## YOUR ASSIGNMENT:
Word for word, reproduce the data that follows.

## INPUT DATA:

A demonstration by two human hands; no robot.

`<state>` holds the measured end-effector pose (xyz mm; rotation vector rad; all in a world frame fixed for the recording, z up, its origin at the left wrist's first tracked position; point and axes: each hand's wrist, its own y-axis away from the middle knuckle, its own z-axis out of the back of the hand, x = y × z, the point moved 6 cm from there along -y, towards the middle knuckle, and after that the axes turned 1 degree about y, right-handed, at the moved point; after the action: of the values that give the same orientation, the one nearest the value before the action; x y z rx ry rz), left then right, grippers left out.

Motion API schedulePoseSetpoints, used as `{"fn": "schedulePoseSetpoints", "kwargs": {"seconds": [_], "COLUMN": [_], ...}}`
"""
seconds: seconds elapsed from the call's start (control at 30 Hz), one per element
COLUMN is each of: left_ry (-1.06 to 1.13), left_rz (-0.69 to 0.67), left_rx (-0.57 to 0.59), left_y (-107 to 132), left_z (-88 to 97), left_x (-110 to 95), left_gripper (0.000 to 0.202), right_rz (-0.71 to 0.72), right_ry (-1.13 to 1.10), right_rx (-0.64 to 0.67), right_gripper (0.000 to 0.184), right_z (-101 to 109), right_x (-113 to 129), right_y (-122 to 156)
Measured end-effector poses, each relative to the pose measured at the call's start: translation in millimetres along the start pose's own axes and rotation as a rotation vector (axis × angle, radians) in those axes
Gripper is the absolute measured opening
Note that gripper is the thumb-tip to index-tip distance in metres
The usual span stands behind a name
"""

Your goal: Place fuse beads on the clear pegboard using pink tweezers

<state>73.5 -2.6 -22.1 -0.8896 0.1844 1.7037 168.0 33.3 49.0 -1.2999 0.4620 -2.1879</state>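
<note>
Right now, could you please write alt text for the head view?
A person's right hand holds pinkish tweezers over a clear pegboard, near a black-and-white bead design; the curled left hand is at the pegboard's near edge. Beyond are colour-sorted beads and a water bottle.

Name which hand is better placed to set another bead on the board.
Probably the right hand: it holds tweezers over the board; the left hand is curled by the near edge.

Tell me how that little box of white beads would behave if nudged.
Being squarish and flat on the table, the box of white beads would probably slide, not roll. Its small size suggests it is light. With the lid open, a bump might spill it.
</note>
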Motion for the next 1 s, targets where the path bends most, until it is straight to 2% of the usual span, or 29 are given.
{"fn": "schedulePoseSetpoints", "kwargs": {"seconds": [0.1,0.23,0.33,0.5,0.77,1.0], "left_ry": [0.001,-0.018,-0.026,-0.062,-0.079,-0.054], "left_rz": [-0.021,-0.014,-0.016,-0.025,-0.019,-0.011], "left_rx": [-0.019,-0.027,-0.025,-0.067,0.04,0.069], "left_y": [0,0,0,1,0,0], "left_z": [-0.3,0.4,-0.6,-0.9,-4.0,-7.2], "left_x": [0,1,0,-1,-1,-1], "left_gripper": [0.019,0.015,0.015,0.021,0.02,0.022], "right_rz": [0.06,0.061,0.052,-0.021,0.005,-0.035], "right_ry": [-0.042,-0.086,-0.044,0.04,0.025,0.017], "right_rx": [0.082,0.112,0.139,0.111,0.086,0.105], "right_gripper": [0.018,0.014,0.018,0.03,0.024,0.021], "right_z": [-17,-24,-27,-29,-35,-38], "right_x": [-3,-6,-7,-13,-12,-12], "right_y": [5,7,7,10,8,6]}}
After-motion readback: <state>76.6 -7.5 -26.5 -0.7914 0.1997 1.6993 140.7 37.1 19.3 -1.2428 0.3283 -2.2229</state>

## EXERCISE RESULT:
A demonstration by two human hands; no robot.

`<state>` holds the measured end-effector pose (xyz mm; rotation vector rad; all in a world frame fixed for the recording, z up, its origin at the left wrist's first tracked position; point and axes: each hand's wrist, its own y-axis away from the middle knuckle, its own z-axis out of the back of the hand, x = y × z, the point moved 6 cm from there along -y, towards the middle knuckle, and after that the axes turned 1 degree about y, right-handed, at the moved point; after the action: of the values that give the same orientation, the one nearest the value before the action; x y z rx ry rz), left then right, grippers left out.

Motion API schedulePoseSetpoints, used as `{"fn": "schedulePoseSetpoints", "kwargs": {"seconds": [_], "COLUMN": [_], ...}}`
"""
seconds: seconds elapsed from the call's start (control at 30 Hz), one per element
COLUMN is each of: left_ry (-1.06 to 1.13), left_rz (-0.69 to 0.67), left_rx (-0.57 to 0.59), left_y (-107 to 132), left_z (-88 to 97), left_x (-110 to 95), left_gripper (0.000 to 0.202), right_rz (-0.71 to 0.72), right_ry (-1.13 to 1.10), right_rx (-0.64 to 0.67), right_gripper (0.000 to 0.184), right_z (-101 to 109), right_x (-113 to 129), right_y (-122 to 156)
Measured end-effector poses, each relative to the pose measured at the call's start: translation in millimetres along the start pose's own axes and rotation as a rotation vector (axis × angle, radians) in those axes
Gripper is the absolute measured opening
Note that gripper is the thumb-tip to index-tip distance in metres
The usual span stands behind a name
"""

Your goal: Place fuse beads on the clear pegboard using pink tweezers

<state>73.5 -2.6 -22.1 -0.8896 0.1844 1.7037 168.0 33.3 49.0 -1.2999 0.4620 -2.1879</state>
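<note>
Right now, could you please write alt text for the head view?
A person's right hand holds pinkish tweezers over a clear pegboard, near a black-and-white bead design; the curled left hand is at the pegboard's near edge. Beyond are colour-sorted beads and a water bottle.

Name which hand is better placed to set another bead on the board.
Probably the right hand: it holds tweezers over the board; the left hand is curled by the near edge.

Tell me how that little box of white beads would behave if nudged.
Being squarish and flat on the table, the box of white beads would probably slide, not roll. Its small size suggests it is light. With the lid open, a bump might spill it.
</note>
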Motion for the next 1 s, targets where the path bends most, until it is straight to 2% of the usual span, or 29 are given.
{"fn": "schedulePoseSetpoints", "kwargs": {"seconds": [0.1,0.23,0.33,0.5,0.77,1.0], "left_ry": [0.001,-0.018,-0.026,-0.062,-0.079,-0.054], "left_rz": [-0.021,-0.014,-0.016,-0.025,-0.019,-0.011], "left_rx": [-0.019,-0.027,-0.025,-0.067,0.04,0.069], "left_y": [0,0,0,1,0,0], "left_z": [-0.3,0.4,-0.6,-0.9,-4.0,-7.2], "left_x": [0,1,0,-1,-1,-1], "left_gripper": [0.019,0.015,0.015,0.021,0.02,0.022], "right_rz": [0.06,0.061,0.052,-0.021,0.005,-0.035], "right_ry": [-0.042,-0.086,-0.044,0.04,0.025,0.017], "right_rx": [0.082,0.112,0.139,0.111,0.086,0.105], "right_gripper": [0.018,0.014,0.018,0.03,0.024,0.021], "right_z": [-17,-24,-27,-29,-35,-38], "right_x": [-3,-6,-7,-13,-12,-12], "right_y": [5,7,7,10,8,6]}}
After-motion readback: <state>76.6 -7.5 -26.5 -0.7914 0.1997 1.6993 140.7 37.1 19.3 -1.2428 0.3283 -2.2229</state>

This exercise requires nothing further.